Race to the Top Competition Uses Federal Funds to Incentivize Charter Expansion and Teacher Evaluation Reforms

| Importance: 8/10 | Status: confirmed

On July 24, 2009, the Obama administration announced Race to the Top (RttT), a $4.35 billion competitive grant program that would profoundly reshape American education policy by requiring states to adopt charter school expansion, test-based teacher evaluations, and Common Core standards as conditions for receiving federal funds. The program represented the culmination of a bipartisan neoliberal consensus on education reform that prioritized market mechanisms and accountability metrics over investment and equity.

Race to the Top emerged from the American Recovery and Reinvestment Act (stimulus), with Secretary of Education Arne Duncan—former CEO of Chicago Public Schools and a charter school proponent—wielding unprecedented discretionary authority over education policy. The program’s competitive structure forced cash-strapped states during the Great Recession to compete for limited funds by adopting Duncan’s preferred policies, including lifting caps on charter schools, implementing teacher evaluations tied to student test scores, and adopting “college and career ready standards” (the Common Core).

The program’s design reflected the priorities of the Gates Foundation, Eli Broad, and other philanthropies that had spent the previous decade promoting charter schools and “data-driven” education reform. Democrats for Education Reform (DFER), a Wall Street-funded organization that challenged teachers’ unions from within the Democratic Party, had cultivated relationships with Obama’s education team. The convergence of Democratic policy and billionaire-funded reform agendas created what critics called “venture philanthropy” capture of education policy.

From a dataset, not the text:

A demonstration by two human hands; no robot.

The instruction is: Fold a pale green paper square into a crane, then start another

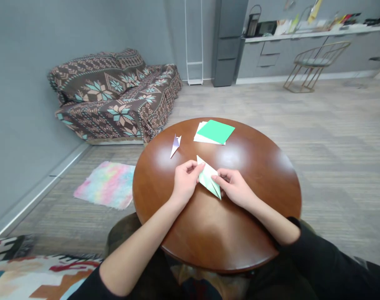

Forty-six states applied for Race to the Top funds; only 19 won grants. But the program’s influence extended far beyond winning states, as the competitive pressure drove policy changes nationwide. States rushed to pass legislation lifting charter caps, implementing untested teacher evaluation systems, and adopting Common Core—often over the objections of teachers and parents. Colorado, Louisiana, Indiana, and other states passed “reform” legislation explicitly to improve their RttT applications.

Research consistently found that Race to the Top’s signature reforms failed to improve student outcomes. Studies of teacher evaluation systems tied to test scores showed they did not improve teaching quality, created perverse incentives to avoid difficult-to-teach students, and demoralized educators. Charter school expansion continued to show mixed results at best. The Common Core sparked a backlash that united progressive teachers’ advocates with conservative opponents of federal overreach. Yet the damage was done: Race to the Top had institutionalized a reform agenda that treated public schools as problems to be disrupted rather than institutions to be strengthened, advancing privatization under Democratic auspices and making “education reform” synonymous with market-based solutions.